- **Problem**: Word for word, copy the listing below and leave out its images.

[[ Source material open ]]

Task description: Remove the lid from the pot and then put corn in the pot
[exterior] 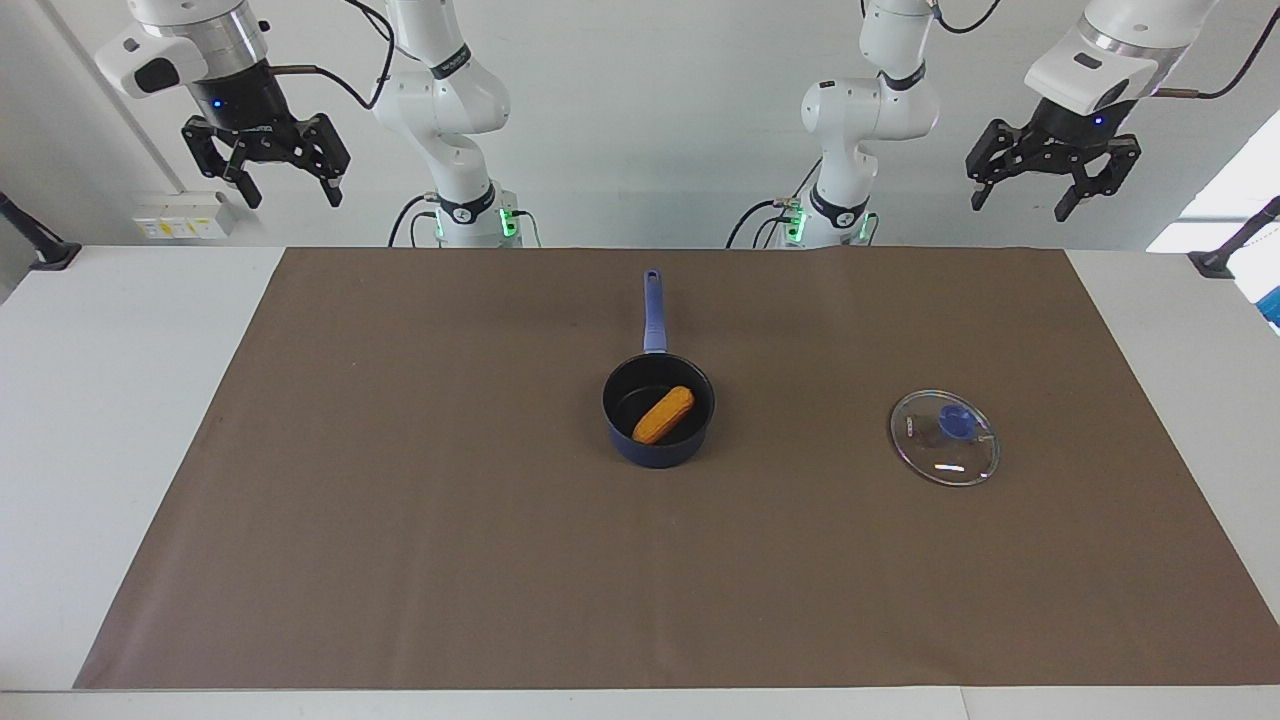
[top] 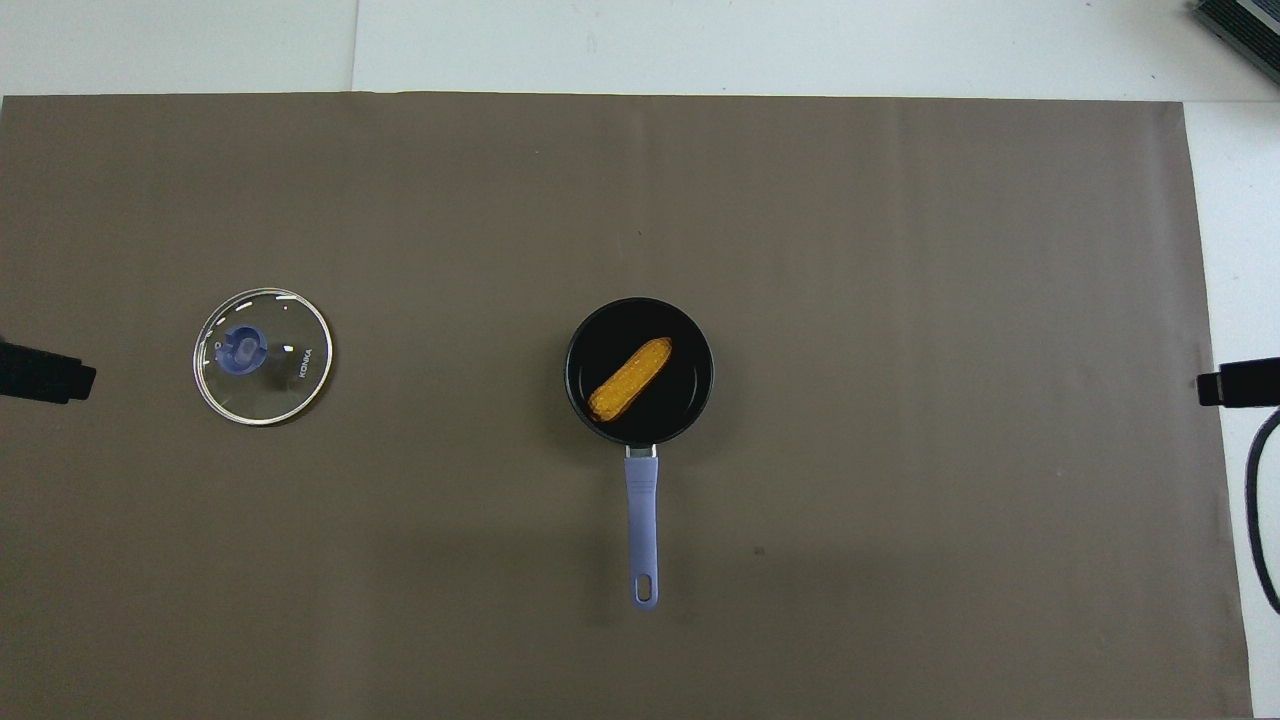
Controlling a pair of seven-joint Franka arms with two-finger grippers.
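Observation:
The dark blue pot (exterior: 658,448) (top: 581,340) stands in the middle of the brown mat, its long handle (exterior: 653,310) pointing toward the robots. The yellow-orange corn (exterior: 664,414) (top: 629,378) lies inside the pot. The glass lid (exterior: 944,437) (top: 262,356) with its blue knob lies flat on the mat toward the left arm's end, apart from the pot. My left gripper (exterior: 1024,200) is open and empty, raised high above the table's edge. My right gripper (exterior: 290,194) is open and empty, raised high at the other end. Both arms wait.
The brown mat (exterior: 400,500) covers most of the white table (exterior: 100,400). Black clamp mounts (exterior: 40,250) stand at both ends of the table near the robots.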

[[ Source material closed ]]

- **Answer section**:
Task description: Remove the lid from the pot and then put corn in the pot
[exterior] 
[top] 
Controlling a pair of seven-joint Franka arms with two-finger grippers.
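Observation:
The dark blue pot (exterior: 658,448) (top: 581,340) stands in the middle of the brown mat, its long handle (exterior: 653,310) pointing toward the robots. The yellow-orange corn (exterior: 664,414) (top: 629,378) lies inside the pot. The glass lid (exterior: 944,437) (top: 262,356) with its blue knob lies flat on the mat toward the left arm's end, apart from the pot. My left gripper (exterior: 1024,200) is open and empty, raised high above the table's edge. My right gripper (exterior: 290,194) is open and empty, raised high at the other end. Both arms wait.
The brown mat (exterior: 400,500) covers most of the white table (exterior: 100,400). Black clamp mounts (exterior: 40,250) stand at both ends of the table near the robots.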

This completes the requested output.